¿Les suena Tegucigalpa? No es nada recóndito, pues la capital de uno de los países hermanos de Latinoamérica, la centroamericana Honduras, que no pertenece al Caribe por su altura de aprox. 1000 metros sobre el nivel mar. Es una ciudad dada a la industria, tanto lo textil como lo comercial (tabaco y azúcar) se ejecuta por parte de sus pobladores con ahínco y como parte de su tradición.

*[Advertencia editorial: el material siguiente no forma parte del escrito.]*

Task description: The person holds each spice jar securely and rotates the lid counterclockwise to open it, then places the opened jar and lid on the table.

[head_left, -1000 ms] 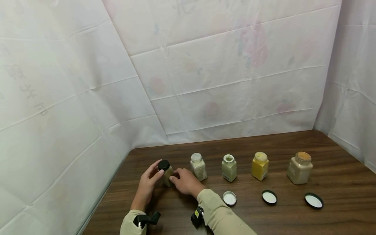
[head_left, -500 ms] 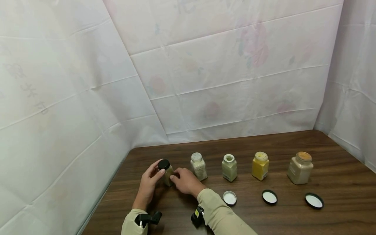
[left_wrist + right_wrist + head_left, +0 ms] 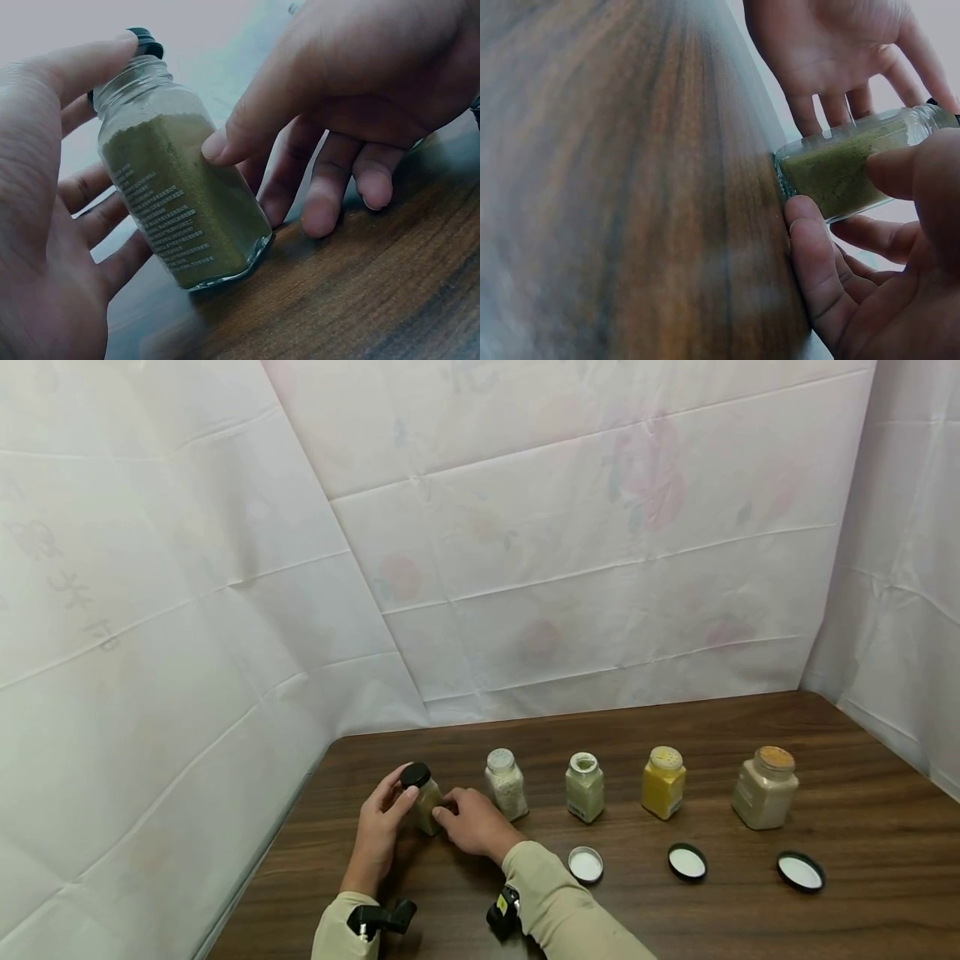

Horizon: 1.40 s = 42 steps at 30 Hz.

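A glass jar of olive-green powder with small printed text stands on the table at the left. My left hand pinches its black lid between thumb and fingers. Bare glass threads show below the lid in the left wrist view, so it sits raised and tilted over the mouth. My right hand holds the jar's lower body from the right, thumb on the near face and fingers behind. In the right wrist view the same jar lies between both hands, its base against the wood.
Rightward stand a pale flake jar, a pale green jar, a yellow jar and a beige jar with an orange top, all without lids. Upturned lids lie nearer, one more farther right. White sheeting hangs behind.
The black lid has shifted slightly up and to the left with my left hand, rising off the jar's neck. My right hand and the other jars look unmoved.
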Tool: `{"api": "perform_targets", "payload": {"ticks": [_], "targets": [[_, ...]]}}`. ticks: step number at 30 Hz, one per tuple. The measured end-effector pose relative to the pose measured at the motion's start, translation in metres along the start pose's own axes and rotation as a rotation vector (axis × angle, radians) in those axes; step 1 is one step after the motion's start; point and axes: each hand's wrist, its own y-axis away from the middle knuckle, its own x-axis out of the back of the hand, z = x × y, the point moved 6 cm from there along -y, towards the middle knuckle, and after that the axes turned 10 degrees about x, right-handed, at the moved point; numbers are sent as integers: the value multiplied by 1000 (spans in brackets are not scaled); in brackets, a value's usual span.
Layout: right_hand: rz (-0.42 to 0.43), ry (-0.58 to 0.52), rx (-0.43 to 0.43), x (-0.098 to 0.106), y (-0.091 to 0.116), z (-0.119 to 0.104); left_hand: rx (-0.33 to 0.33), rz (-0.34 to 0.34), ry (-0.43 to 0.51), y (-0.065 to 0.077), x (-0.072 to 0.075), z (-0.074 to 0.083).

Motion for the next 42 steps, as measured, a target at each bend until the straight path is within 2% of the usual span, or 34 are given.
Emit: {"api": "perform_targets", "payload": {"ticks": [14,20,37,42], "targets": [[4,46,-9,3,1,0,-97,80,86,5,4,9],[7,43,-19,4,3,1,-131,141,120,12,6,15],[14,56,-11,1,4,-2,-129,269,202,30,25,14],[19,50,-10,1,3,-1,-107,270,206,32,28,13]]}}
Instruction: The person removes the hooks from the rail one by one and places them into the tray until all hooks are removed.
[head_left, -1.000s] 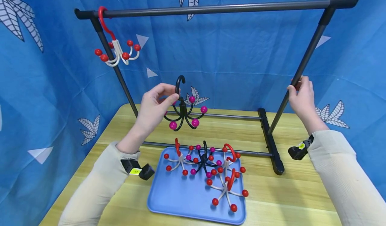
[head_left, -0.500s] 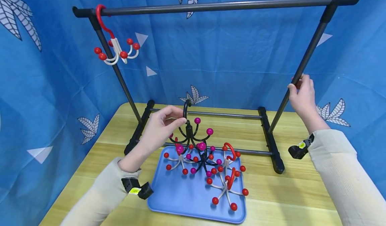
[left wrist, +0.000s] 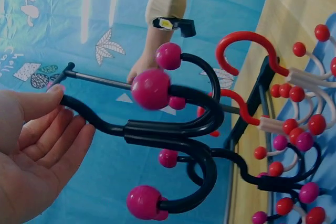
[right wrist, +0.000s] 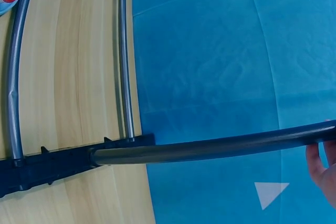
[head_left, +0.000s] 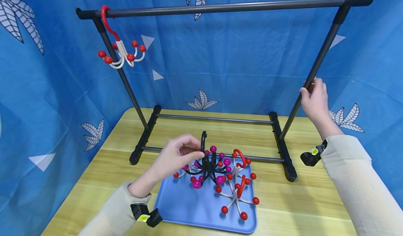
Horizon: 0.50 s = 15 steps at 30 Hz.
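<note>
My left hand (head_left: 179, 157) pinches the curved hook of a black hook hanger (head_left: 205, 164), whose several arms end in magenta balls. It hangs upright over the far part of the blue tray (head_left: 185, 211). In the left wrist view, thumb and fingers hold the hook near its bend. Behind it in the tray lies a second black hanger (left wrist: 278, 183), partly covered in the head view. My right hand (head_left: 316, 101) grips the right post (head_left: 324, 56) of a dark metal rack, thumb in front and fingers partly hidden behind the post.
A red-and-white hanger (head_left: 121, 57) hangs at the left end of the rack's top bar (head_left: 220, 8). More red-and-white hangers, including a front one (head_left: 236, 195), lie in the tray. The rack's feet, such as the right foot (head_left: 283, 152), stand on the wooden table (head_left: 315, 194) before a blue curtain (head_left: 252, 64).
My left hand has lowered the black hanger from in front of the curtain down over the tray, moving slightly right and toward me. The right hand stays on the post.
</note>
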Each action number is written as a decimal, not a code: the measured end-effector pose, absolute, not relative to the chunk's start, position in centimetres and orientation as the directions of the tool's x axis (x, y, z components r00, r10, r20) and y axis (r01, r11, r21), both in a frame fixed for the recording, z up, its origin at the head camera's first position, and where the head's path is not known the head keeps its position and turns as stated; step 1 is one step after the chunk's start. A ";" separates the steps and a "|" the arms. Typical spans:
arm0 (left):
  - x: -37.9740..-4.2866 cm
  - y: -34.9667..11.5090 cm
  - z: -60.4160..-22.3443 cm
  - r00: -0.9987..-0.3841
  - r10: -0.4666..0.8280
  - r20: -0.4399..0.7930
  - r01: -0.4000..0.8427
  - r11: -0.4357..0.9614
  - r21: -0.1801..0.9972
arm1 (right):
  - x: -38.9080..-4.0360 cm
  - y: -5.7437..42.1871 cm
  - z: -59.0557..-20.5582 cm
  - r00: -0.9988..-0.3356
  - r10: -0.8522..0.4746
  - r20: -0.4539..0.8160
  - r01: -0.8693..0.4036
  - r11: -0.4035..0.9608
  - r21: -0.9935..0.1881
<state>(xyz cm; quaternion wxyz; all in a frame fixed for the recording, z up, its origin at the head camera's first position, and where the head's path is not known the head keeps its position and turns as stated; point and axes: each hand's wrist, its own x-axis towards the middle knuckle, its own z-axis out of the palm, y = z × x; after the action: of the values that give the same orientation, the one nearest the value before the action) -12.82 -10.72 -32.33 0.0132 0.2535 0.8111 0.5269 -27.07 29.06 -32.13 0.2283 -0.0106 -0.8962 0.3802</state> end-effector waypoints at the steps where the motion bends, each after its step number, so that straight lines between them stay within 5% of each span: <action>1: -12.7 -10.8 -32.5 -0.869 0.434 0.237 0.393 0.316 0.864 | -27.1 29.1 -32.2 -0.895 0.193 0.402 -0.154 0.712 -0.685; 15: -12.0 -10.5 -35.9 -0.855 0.494 0.161 0.327 0.272 0.905 | -27.2 29.1 -32.1 -0.898 0.189 0.397 -0.152 0.715 -0.683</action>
<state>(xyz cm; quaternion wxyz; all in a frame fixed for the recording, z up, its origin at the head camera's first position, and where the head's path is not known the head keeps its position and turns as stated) -12.05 -10.47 -35.90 0.0764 0.2587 0.7938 0.5451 -27.21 29.09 -32.11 0.2253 -0.0103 -0.8982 0.3774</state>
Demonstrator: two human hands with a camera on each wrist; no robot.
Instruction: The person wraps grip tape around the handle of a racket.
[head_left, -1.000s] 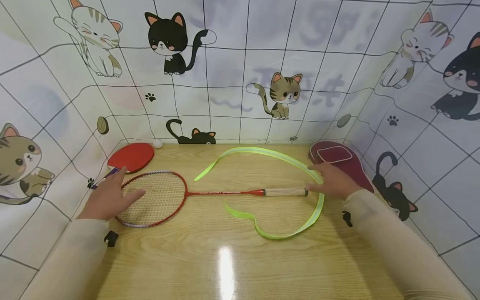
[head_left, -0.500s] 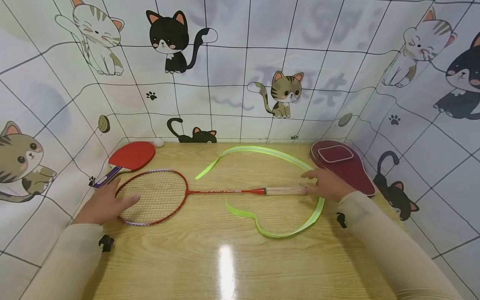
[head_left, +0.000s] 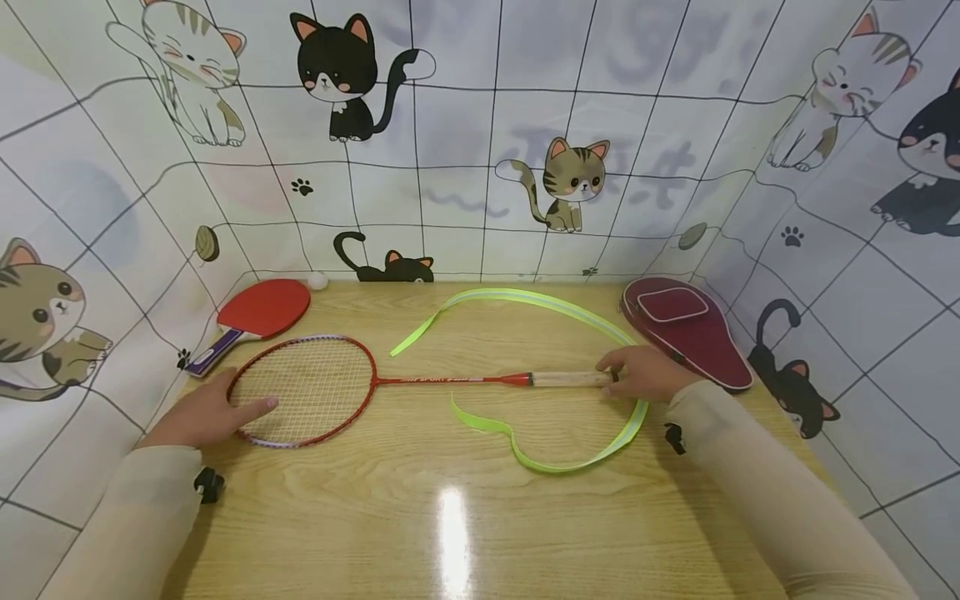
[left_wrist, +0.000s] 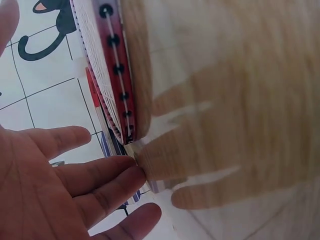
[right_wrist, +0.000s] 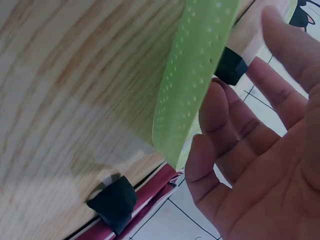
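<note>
A badminton racket (head_left: 311, 387) lies across the wooden table, its red-rimmed head to the left and pale handle (head_left: 566, 379) to the right. My left hand (head_left: 198, 412) is at the outer side of the head, fingers extended and thumb over the strings. In the left wrist view its fingertips (left_wrist: 135, 175) are right by the rim (left_wrist: 120, 75). My right hand (head_left: 648, 372) is at the handle's end, thumb and loosely bent fingers on either side of it. The right wrist view has the black butt cap (right_wrist: 231, 66) just beyond the fingertips. A lime-yellow reflective strap (head_left: 517, 295) curves around the handle.
A red table tennis paddle (head_left: 266, 307) lies at the back left, with a white ball (head_left: 318, 281) beside it. At the back right is a maroon paddle case (head_left: 682, 321) with white piping. Cat-printed walls (head_left: 465, 200) enclose the table (head_left: 352, 508) at the back and sides.
My right hand has moved slightly left and down to the racket handle's end. My left hand has moved a little left and down at the head's edge, uncovering the paddle's handle. The racket stays put.
</note>
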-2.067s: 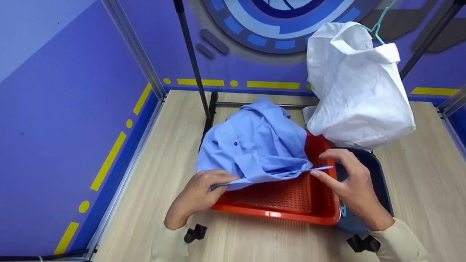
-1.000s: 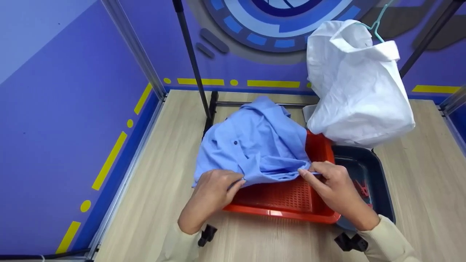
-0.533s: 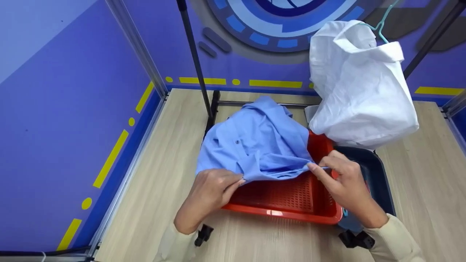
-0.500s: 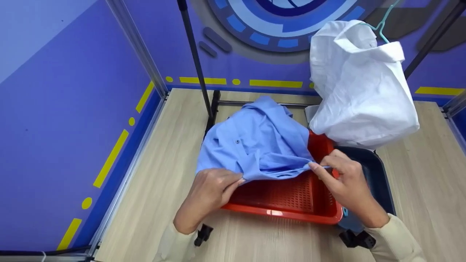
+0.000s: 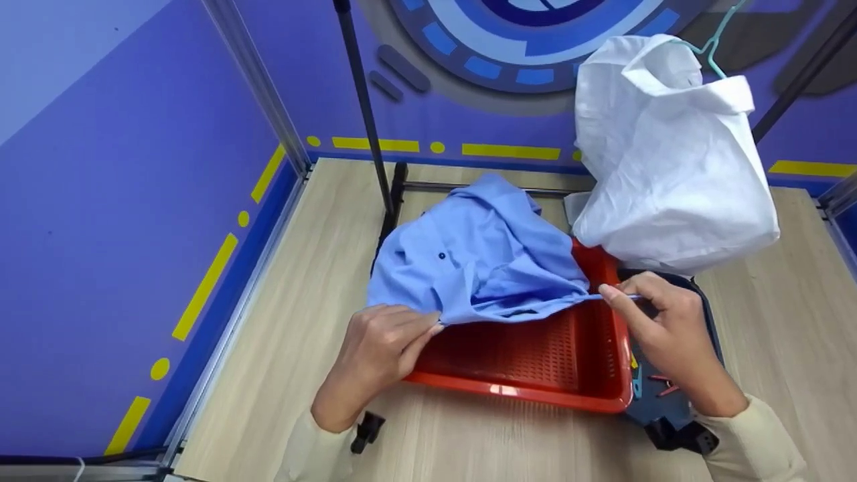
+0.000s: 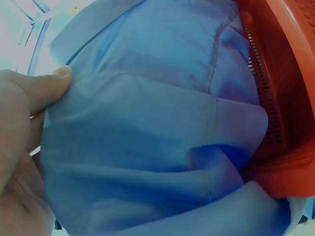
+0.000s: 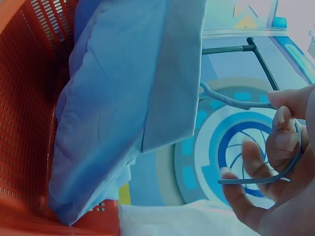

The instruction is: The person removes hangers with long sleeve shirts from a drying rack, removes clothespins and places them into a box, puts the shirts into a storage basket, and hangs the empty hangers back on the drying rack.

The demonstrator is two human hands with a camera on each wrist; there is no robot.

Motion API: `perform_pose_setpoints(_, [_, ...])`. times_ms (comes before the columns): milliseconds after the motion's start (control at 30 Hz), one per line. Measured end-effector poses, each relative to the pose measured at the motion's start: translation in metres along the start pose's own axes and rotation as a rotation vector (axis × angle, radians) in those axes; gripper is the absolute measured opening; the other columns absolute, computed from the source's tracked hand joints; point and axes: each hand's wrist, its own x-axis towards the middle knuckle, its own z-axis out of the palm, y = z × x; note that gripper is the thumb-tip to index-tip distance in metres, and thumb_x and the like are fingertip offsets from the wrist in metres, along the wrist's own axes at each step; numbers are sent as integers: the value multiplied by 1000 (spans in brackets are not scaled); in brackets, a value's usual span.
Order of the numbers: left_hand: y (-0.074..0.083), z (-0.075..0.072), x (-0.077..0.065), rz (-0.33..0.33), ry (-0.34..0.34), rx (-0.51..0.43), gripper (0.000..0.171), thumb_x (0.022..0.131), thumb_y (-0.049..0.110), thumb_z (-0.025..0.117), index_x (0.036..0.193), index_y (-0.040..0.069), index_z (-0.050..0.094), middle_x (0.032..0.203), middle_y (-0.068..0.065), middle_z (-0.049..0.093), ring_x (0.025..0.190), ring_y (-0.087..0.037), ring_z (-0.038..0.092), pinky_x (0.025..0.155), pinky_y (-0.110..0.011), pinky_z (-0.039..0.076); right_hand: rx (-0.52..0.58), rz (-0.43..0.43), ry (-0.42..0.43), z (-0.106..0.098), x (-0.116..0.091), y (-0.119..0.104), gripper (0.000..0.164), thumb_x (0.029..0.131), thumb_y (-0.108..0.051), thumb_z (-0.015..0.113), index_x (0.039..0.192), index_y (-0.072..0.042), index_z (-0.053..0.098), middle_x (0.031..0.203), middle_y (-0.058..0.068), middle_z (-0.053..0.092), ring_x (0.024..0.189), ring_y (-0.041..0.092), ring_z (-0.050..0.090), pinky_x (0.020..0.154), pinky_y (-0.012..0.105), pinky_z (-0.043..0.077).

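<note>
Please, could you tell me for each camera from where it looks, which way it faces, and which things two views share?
Head: worn on the person's head, looking forward and down at the blue garment and red basket; left grip, right grip and both sleeves show.
Left wrist: worn there, facing the garment close up; thumb and fingers enter from the left edge.
Right wrist: worn there, facing the blue hook and garment, patterned wall behind; fingers enter from the right.
Both wrist views share garment and basket.

I see a pale cream left sleeve (image 5: 313,450) and matching right sleeve (image 5: 756,438), blocky black devices (image 5: 683,436) at both cuffs, left hand (image 5: 375,351) and right hand (image 5: 675,325) bare.
</note>
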Motion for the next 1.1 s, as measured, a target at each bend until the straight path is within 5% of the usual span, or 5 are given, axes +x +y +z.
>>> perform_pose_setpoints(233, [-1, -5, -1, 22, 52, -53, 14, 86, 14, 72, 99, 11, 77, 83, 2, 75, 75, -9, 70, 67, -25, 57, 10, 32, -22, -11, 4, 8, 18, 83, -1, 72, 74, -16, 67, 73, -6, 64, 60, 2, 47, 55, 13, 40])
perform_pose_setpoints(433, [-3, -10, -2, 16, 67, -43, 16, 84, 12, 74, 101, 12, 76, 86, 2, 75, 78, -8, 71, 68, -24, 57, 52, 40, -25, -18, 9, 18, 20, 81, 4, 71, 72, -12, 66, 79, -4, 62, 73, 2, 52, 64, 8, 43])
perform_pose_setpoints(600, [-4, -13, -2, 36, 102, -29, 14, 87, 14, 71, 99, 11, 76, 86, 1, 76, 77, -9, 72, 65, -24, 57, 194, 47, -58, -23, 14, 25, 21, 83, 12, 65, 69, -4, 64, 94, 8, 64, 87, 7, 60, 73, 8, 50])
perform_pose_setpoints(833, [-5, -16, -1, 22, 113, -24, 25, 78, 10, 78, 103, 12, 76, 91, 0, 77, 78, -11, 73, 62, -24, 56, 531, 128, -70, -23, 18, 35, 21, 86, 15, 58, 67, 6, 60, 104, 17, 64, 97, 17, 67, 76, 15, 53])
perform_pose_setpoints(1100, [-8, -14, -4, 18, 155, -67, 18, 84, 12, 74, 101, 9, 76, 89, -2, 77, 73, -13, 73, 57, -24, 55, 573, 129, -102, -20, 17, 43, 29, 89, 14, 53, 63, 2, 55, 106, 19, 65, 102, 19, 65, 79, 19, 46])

Como toda población conquistada por los españoles tiene un aire colonial y pueblerino que encandila por su simpleza, pero asimismo cautiva por sus detalles estéticos de orfebrería y tallado.
El centro histórico de Tegucigalpa se asemeja y mucho al Jalisco mexicano, no sólo por la altura similar sino por su arquitectura (principalmente iglesias y algunas haciendas), sino por las calles y el desenvolvimiento de su gente, muy dedicada a la artesanía. Se podría decir que los de la capital hondureño son ciudadanos de costumbres rurales.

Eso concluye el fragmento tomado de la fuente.